Наконец, взяв себя в руки, Наполеон выдавил из себя то, ради чего он и позвал в Кремль Тутолмина: он выразил готовность к заключению мира с Александром I, которого, как оказалось, он очень любит и уважает. Тутолмин и призван был стать тем перекидным мостиком, по которому желание миролюбивого французского императора достигло бы ушей и глаз русского государя. Для чего Наполеон попросил Тутолмина немедля написать соответствующий рапорт своему царю.
Уже на следующий день Тутолмин такое письмо отвез в Кремль для ознакомления с его текстом французского императора.

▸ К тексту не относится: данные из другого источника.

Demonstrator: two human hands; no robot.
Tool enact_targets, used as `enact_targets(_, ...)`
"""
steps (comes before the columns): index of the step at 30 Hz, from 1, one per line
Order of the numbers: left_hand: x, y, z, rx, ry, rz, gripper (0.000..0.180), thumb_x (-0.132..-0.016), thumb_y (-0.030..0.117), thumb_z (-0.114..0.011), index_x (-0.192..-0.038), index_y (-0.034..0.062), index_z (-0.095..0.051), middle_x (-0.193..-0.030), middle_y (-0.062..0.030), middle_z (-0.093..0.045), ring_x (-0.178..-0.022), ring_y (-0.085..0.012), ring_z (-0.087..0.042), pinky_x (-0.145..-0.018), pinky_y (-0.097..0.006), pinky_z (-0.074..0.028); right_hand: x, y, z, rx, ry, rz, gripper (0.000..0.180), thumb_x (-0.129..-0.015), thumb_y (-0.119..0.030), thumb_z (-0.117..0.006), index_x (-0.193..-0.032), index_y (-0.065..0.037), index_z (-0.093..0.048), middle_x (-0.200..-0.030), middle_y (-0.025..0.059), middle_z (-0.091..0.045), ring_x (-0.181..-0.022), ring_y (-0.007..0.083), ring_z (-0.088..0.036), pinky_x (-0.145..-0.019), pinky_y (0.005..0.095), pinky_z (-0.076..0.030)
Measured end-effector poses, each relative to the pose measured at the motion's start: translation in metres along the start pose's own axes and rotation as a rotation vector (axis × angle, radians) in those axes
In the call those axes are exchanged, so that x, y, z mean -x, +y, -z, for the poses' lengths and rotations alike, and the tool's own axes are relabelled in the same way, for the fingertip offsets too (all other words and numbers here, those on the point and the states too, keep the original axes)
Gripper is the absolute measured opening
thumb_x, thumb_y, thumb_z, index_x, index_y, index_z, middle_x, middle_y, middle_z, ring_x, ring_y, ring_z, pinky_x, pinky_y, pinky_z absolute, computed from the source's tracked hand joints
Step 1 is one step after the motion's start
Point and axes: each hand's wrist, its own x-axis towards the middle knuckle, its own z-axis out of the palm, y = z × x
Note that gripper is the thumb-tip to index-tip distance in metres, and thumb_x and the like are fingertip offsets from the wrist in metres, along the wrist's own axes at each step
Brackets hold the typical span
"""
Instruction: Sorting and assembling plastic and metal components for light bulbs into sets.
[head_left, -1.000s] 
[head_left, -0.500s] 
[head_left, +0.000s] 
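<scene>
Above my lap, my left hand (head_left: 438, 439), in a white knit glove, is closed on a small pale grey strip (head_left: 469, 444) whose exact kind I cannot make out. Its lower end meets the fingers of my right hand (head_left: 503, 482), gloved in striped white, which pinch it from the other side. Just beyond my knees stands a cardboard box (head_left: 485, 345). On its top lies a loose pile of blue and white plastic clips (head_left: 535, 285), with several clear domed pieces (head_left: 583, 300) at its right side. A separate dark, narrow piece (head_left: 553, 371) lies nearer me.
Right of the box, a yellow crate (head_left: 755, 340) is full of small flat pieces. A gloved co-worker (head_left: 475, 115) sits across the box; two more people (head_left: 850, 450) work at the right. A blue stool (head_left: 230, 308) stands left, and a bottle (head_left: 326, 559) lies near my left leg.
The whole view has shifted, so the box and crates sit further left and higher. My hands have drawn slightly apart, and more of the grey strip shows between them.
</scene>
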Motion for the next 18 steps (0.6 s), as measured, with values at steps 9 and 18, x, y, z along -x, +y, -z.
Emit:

Долгими путями шел рапорт Тутолмина в столицу, но в конце концов достиг царского двора. Однако ответа не удостоился – в переписку с Наполеоном Александр I вступать не пожелал.
Как ни уговаривали императора его же маршалы поскорее убраться из спаленной пожаром Москвы, пугая русскими холодами, голодом, усугубляющейся деморализацией армии – а он ни в какую! Больше месяца Наполеон безрезультатно прождал перемирия в древней русской столице. Нельзя не отметить, что два этих процесса проходили одновременно: чем ниже было моральное падение французских солдат, тем сильнее их император жаждал мира. Уже и есть в Москве было нечего, и раненых вывозить не на чем (одних лошадей съели, а другие сами передохли), а Наполеон все надеялся: Александр I вот-вот протянет ему руку дружбы.
Не дождавшись ответа на письмо Тутолмина, озадачившись необходимостью скорейшего заключения перемирия с русским царем, Наполеон приказал искать в госпиталях и среди пленных какого-нибудь русского офицера из высоких чинов, чтобы использовать его как посредника для переговоров. И вскоре такого человека нашли. Им стал помещик Иван Алексеевич Яковлев.
Как и в случае с Тутолминым, очень похожим было содержание аудиенции, данной этому очередному невольному парламентеру, сын которого известен нам как Александр Герцен (он тоже участник описываемых событий, т. к. родился за полгода до них). Именно благодаря основателю «Колокола» мы знаем занимательные подробности, сложившиеся в легенду, неоднократно слышанную им с детства:
«Наполеон разбранил Ростопчина за пожар, говорил, что это вандализм, уверял, как всегда, в своей непреодолимой любви к миру, толковал, что его война в Англии, а не в России, хвастался тем, что поставил караул к Воспитательному дому и к Успенскому собору, жаловался на Александра, говорил, что он дурно окружен, что мирные расположения его не известны императору. Отец мой заметил, что предложить мир, скорее, дело победителя.
– Я сделал что мог, я посылал к Кутузову, он не вступает ни в какие переговоры и не доводит до сведения государя моих предложений. Хотят войны, не моя вина, – будет им война.
После всей этой комедии отец мой попросил у него пропуск для выезда из Москвы.
– Я пропусков не велел никому давать, зачем вы едете? чего вы боитесь? Я велел открыть рынки.
Император французов в это время, кажется, забыл, что, сверх открытых рынков, не мешает иметь покрытый дом и что жизнь на Тверской площади средь неприятельских солдат не из самых приятных. Отец мой заметил это ему; Наполеон подумал и вдруг спросил:
– Возьметесь ли вы доставить императору письмо от меня? на этом условии я велю вам дать пропуск со всеми вашими.
– Я принял бы предложение вашего величества, – заметил ему мой отец, – но мне трудно ручаться.
– Даете ли вы честное слово, что употребите все средства лично доставить письмо?
– Je mengage sur mon honneur (Ручаюсь честью, государь. – фр.).
– Этого довольно. Я пришлю за вами. Имеете вы в чем-нибудь нужду?
– В крыше для моего семейства, пока я здесь, больше ни в чем.